Task description:
Your answer must be an exact copy of the records below.

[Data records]
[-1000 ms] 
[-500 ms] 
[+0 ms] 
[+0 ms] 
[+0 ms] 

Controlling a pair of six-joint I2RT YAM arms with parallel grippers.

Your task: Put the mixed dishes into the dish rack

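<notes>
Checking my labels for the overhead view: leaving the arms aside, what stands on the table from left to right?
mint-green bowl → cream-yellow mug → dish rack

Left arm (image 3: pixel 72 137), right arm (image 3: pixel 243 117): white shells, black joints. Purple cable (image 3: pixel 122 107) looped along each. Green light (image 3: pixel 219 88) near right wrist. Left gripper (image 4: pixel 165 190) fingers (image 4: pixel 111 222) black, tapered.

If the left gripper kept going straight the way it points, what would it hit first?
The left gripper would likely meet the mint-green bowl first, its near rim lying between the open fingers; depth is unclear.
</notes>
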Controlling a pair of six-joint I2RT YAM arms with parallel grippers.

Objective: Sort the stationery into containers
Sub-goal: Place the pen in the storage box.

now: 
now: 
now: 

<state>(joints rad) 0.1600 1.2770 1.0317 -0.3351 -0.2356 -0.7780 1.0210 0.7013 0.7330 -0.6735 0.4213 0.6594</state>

Written answer:
[-1000 ms] 
[-500 ms] 
[+0 ms] 
[+0 ms] 
[+0 ms] 

Controlling a pair of six-joint I2RT YAM arms with parallel grippers.

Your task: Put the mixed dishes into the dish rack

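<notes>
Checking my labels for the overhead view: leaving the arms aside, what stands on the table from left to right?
mint-green bowl → cream-yellow mug → dish rack

Left arm (image 3: pixel 72 137), right arm (image 3: pixel 243 117): white shells, black joints. Purple cable (image 3: pixel 122 107) looped along each. Green light (image 3: pixel 219 88) near right wrist. Left gripper (image 4: pixel 165 190) fingers (image 4: pixel 111 222) black, tapered.

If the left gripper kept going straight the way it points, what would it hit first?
The left gripper would likely meet the mint-green bowl first, its near rim lying between the open fingers; depth is unclear.
</notes>
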Controlling a pair of six-joint I2RT YAM arms with parallel grippers.

Objective: Sort the stationery into containers
Sub-goal: Place the pen in the storage box.

now: 
now: 
now: 

<state>(joints rad) 0.1600 1.2770 1.0317 -0.3351 -0.2356 -0.7780 1.0210 0.7013 0.7330 -0.6735 0.4213 0.6594</state>

Now the answer is complete.